[[ Recorded information open ]]
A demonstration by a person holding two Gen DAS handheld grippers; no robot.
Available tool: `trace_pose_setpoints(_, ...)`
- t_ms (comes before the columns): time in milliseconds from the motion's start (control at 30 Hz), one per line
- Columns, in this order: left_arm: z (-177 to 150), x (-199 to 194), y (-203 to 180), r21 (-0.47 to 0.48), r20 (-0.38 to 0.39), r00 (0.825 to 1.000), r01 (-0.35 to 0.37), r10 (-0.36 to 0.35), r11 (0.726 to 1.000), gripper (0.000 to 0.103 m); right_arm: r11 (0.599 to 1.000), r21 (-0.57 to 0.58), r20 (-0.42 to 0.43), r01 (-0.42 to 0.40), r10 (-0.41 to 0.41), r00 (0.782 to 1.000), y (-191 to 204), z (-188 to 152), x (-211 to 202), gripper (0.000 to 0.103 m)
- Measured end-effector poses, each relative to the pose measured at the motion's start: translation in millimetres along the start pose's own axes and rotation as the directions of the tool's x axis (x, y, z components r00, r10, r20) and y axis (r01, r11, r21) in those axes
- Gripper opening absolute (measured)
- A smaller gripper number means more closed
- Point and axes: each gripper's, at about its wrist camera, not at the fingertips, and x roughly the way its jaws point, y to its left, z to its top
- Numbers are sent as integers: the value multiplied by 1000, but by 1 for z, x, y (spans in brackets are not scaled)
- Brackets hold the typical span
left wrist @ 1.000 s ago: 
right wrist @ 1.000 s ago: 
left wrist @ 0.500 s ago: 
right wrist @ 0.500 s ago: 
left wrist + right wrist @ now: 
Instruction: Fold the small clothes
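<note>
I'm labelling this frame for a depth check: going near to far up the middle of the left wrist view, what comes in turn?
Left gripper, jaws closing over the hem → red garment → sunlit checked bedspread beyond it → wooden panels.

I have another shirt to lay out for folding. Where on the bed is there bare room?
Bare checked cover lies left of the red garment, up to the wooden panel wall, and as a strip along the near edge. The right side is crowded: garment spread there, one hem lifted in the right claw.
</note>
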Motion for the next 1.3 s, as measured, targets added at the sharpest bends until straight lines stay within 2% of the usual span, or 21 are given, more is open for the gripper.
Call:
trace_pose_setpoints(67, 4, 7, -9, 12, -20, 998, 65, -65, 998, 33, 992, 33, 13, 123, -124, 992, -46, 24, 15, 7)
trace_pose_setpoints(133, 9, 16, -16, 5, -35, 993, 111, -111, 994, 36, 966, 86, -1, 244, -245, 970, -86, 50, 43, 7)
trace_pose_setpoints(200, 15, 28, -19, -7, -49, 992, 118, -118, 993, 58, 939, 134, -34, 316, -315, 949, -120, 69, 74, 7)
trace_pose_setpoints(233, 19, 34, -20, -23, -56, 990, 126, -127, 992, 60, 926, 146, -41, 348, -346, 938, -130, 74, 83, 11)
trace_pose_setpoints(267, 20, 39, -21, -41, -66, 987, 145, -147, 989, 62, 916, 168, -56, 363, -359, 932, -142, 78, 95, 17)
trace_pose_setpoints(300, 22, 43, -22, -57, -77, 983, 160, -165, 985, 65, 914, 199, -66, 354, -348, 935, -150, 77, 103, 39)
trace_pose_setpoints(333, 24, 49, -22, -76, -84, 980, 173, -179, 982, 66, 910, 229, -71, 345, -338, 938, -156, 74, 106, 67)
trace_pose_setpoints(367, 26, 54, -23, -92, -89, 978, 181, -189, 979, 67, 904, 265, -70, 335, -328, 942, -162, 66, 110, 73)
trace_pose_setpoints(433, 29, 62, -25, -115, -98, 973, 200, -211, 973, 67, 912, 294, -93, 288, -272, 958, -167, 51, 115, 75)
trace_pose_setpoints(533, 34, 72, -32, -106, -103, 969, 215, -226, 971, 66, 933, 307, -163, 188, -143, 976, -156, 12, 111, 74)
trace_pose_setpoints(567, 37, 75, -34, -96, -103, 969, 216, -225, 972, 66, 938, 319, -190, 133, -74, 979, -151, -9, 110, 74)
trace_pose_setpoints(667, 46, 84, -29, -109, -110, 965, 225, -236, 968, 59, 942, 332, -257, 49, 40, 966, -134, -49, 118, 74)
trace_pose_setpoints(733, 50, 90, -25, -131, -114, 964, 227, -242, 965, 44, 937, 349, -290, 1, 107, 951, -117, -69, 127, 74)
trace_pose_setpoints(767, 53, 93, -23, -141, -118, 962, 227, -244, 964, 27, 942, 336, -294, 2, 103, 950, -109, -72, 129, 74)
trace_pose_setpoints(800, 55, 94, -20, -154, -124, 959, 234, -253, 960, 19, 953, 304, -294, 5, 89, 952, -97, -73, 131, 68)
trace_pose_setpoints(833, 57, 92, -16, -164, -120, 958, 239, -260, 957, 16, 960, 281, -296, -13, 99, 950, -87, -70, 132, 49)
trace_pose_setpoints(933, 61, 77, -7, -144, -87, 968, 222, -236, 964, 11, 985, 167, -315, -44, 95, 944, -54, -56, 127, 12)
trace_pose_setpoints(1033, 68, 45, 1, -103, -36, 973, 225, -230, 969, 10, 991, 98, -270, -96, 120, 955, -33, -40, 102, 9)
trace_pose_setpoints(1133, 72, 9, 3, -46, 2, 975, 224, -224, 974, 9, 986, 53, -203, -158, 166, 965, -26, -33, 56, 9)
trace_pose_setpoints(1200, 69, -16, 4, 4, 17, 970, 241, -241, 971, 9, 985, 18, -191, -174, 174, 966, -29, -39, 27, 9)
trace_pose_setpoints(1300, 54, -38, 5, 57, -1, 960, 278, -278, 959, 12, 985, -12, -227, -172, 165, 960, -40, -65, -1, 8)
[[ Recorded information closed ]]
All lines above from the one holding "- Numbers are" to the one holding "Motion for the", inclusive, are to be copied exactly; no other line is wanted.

_Written response_
- Numbers are sent as integers: the value multiplied by 1000, but by 1 for z, x, y (spans in brackets are not scaled)
- Brackets hold the typical span
left wrist @ 1.000 s ago: 
right wrist @ 1.000 s ago: 
left wrist @ 0.500 s ago: 
right wrist @ 0.500 s ago: 
left wrist + right wrist @ now: 
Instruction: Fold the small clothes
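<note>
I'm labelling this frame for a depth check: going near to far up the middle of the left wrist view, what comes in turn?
Left gripper, jaws closing over the hem → red garment → sunlit checked bedspread beyond it → wooden panels.

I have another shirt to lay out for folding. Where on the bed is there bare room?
Bare checked cover lies left of the red garment, up to the wooden panel wall, and as a strip along the near edge. The right side is crowded: garment spread there, one hem lifted in the right claw.
</note>
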Motion for the next 1.3 s, as measured, targets added at the sharpest bends until straight lines stay within 2% of the usual span, or 21 are given, more is open for the gripper.

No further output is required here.